# TASK DETAILS
Starting with the first line and ending with the line that holds "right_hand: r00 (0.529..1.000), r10", repeat the material exactly.

-------

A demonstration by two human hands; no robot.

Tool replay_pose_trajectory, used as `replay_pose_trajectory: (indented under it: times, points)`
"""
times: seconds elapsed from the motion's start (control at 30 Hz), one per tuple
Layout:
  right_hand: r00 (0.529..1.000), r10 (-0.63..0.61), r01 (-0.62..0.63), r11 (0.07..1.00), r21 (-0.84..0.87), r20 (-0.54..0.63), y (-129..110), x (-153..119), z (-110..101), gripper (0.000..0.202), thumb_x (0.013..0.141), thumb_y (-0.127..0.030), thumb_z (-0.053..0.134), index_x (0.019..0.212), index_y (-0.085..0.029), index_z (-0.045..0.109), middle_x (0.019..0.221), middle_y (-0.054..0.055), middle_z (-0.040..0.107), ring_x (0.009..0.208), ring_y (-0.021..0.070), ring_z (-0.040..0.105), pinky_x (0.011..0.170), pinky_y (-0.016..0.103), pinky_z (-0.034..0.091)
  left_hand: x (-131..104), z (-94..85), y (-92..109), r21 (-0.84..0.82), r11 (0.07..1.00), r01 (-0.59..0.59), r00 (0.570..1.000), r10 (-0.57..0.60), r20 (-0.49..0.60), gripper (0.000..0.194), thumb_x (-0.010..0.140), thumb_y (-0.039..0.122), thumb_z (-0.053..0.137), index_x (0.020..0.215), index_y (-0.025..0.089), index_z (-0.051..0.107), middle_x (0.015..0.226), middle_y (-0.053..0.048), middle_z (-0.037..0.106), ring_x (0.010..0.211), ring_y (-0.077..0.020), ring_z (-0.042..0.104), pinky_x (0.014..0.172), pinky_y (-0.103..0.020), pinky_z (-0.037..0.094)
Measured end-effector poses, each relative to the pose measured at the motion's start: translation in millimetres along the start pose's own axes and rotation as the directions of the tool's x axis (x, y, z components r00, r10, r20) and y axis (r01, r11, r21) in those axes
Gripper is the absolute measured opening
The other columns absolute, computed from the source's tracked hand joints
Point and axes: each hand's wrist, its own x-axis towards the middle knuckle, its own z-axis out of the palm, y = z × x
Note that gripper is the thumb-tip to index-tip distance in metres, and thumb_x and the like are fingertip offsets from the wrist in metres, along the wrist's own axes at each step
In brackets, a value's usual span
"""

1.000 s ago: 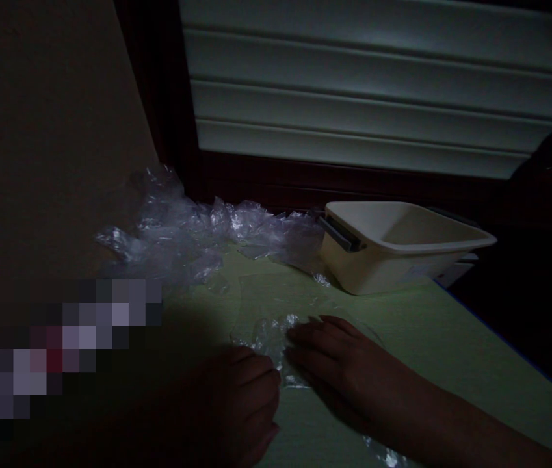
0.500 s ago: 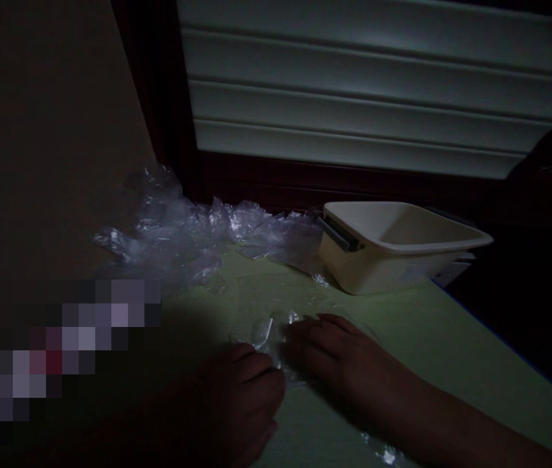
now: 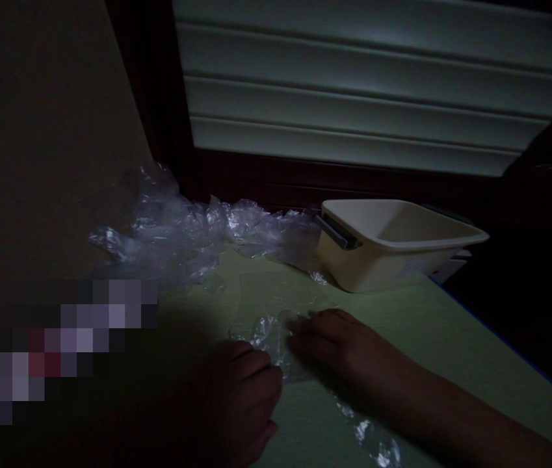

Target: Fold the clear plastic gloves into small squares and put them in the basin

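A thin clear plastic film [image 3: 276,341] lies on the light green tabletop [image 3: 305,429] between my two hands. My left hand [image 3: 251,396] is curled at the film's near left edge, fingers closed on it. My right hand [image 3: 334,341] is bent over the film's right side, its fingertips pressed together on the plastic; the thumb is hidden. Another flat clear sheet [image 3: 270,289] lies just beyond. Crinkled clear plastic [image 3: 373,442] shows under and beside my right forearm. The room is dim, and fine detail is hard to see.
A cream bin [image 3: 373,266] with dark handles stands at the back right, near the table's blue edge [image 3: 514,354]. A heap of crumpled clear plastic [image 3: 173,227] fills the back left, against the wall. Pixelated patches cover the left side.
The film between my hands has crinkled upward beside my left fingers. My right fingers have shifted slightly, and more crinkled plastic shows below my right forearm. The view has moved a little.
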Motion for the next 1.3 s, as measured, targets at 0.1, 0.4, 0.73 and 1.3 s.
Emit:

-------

# SOLUTION TO THE PROBLEM
A demonstration by two human hands; no robot.

Tool replay_pose_trajectory, used as `replay_pose_trajectory: (indented under it: times, points)`
"""
times: seconds elapsed from the motion's start (control at 30 Hz), one per tuple
Layout:
  right_hand: r00 (0.529..1.000), r10 (-0.63..0.61), r01 (-0.62..0.63), r11 (0.07..1.00), r21 (-0.84..0.87), r20 (-0.54..0.63), y (-129..110), x (-153..119), z (-110..101), gripper (0.000..0.202), thumb_x (0.013..0.141), thumb_y (-0.127..0.030), thumb_z (-0.053..0.134), index_x (0.019..0.212), index_y (-0.085..0.029), index_z (-0.045..0.109), middle_x (0.019..0.221), middle_y (-0.054..0.055), middle_z (-0.040..0.107), ring_x (0.009..0.208), ring_y (-0.021..0.070), ring_z (-0.040..0.105), pinky_x (0.011..0.170), pinky_y (-0.016..0.103), pinky_z (-0.034..0.091)

This finishes the answer.